Hi, Googling a bit shows that is likely that fedora actually disabled hibernation with secure boot; but as I'm unsure about other distributions, I wouldn't break things for all users. Do you know a reliable way to determine if hibernation is disabled?

xenithorb commented 8 years ago
  1. Secure boot does not work with hibernation I because it destroys the trust model. (Unless you use dm-crypt, but they don't seem to care enough to check for that). https://www.phoronix.com/scan.php?page=news_item&px=MTI4NjE
  2. GRUB_DISABLE_RECOVERY in /etc/default/grub might be a safe assumption
p91paul commented 8 years ago

I saw that phoronix piece of news. However, the fact that someone posted a patch doesn't mean that it was accepted, especially when the author states that the patch is not intended to be merged as is. I could not find a follow up for that, apart of Fedora users complaing, which makes me think Fedora actually does something to prevent hibernation with secure boot, but leaves me unsure about other distributions.

GRUB_DISABLE_RECOVERY is unrelated to hibernation. You probably mean the noresume kernel command line option; I'll look into that. Can you check if it appears in your /proc/cmdline?

xenithorb commented 8 years ago

https://psohny.wordpress.com/2015/08/13/fedora_hiber/

xenithorb commented 8 years ago

Alternatively, you do need resume=<blockdev> so maybe check for that? I don't think GRUB_DISABLE_RECOVERY is unrelated though

xenithorb commented 8 years ago

Nevermind, you're right about GRUB_DISABLE_RECOVERY, all it does is add an additional option in the menu with 'single' prepended. I thought that was weird too, so I'm not sure where that blog got their misinformation from.

p91paul commented 8 years ago

Another nice thing about that blog post is that they don't advise to do grub2-mkconfig -o /boot/grub2/grub.cfg after editing /etc/default/grub, so the modification to GRUB_DISABLE_RECOVERY has simply no effect :).

Also, directly editing /boot/grub2/grub.cfg is discouraged since invoking grub2-mkconfig -o /boot/grub2/grub.cfg would override them, and some distribution do that after every kernel update (they do have a point since Fedora doesn't though, but still new kernels won't get that option appended). The Right Way (TM) of setting resume=<blockdev> is to add that parameter to GRUB_CMDLINE_LINUX like:

GRUB_CMDLINE_LINUX="rhgb quiet resume=/dev/<your swap partition>"

Then issue the grub2-mkconfig -o /boot/grub2/grub.cfg command to persist that change, and reboot to activate it. Can you try setting that? If you are then allowed to hibernate, that would rule out secure boot.

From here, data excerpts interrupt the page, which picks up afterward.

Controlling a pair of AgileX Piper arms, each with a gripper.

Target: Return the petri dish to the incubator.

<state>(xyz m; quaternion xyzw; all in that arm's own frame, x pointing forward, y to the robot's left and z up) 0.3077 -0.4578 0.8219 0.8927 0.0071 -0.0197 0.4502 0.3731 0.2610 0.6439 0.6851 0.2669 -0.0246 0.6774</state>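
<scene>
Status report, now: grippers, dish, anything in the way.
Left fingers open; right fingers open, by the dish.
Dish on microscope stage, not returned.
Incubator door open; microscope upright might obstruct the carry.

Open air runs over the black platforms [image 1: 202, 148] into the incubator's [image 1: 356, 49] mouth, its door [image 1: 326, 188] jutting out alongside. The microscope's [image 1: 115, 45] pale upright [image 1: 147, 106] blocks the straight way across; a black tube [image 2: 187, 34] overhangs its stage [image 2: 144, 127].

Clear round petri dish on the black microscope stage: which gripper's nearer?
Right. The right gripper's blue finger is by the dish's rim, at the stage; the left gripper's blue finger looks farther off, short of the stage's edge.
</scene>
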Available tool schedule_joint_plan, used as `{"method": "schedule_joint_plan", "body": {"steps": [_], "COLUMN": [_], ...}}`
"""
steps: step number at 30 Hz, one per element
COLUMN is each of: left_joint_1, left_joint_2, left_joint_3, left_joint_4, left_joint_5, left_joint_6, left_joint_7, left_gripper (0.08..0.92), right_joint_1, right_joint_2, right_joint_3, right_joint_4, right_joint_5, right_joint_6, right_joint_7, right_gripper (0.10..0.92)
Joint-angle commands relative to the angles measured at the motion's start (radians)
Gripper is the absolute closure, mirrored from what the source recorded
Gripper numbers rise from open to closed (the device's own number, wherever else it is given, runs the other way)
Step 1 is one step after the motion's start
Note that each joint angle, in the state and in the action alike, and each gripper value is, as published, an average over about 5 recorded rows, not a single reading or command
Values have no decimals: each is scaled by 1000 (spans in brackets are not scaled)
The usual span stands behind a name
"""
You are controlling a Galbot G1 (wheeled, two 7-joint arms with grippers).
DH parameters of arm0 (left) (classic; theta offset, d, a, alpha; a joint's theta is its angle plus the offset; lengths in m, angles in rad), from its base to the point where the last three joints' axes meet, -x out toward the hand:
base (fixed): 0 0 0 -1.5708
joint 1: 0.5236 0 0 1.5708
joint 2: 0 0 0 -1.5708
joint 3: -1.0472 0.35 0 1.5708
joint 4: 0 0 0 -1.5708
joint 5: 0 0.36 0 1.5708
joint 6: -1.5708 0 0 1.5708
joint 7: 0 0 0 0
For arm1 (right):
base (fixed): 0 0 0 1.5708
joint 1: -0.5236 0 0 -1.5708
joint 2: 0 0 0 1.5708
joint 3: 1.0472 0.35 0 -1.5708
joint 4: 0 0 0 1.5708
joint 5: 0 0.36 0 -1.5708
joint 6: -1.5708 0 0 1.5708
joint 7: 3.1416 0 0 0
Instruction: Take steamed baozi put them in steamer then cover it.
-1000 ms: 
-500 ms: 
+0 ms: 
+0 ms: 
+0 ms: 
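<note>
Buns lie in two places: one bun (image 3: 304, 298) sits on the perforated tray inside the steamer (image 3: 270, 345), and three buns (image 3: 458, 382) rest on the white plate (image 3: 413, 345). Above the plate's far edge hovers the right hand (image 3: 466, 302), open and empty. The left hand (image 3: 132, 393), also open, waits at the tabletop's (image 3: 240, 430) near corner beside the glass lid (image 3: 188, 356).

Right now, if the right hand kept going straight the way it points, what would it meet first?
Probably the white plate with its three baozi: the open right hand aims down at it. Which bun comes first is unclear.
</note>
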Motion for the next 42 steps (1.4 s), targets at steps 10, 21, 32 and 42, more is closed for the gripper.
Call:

xenithorb commented 8 years ago

Lol, I didn't even notice the call to edit /boot/grub2/grub.cfg (mainly because for me it's even /boot/efi/EFI/fedora/grub.cfg)

I added resume= to GRUB_CMDLINE_LINUX instinctively

Unfortunately I no longer use GNOME, but if I can recall correctly, my original idea is that, knowing that linux does not support hibernation+secure_boot then a button that says it will hibernate might want to check to see if it has secure boot enable because it won't work as intended, leaving the user in a confused state as to why it wasn't working.

iirc, with your extension, it was my first attempt at getting hibernate to work on linux, and I did not yet possess the knowledge that it simply doesn't work with secure-boot enabled. I opted to keep secure-boot enabled because of the added security benefit when used with dm-crypt.

p91paul commented 6 years ago

Closing this issue. #17 remains open to add some feedback when hibernating won't work.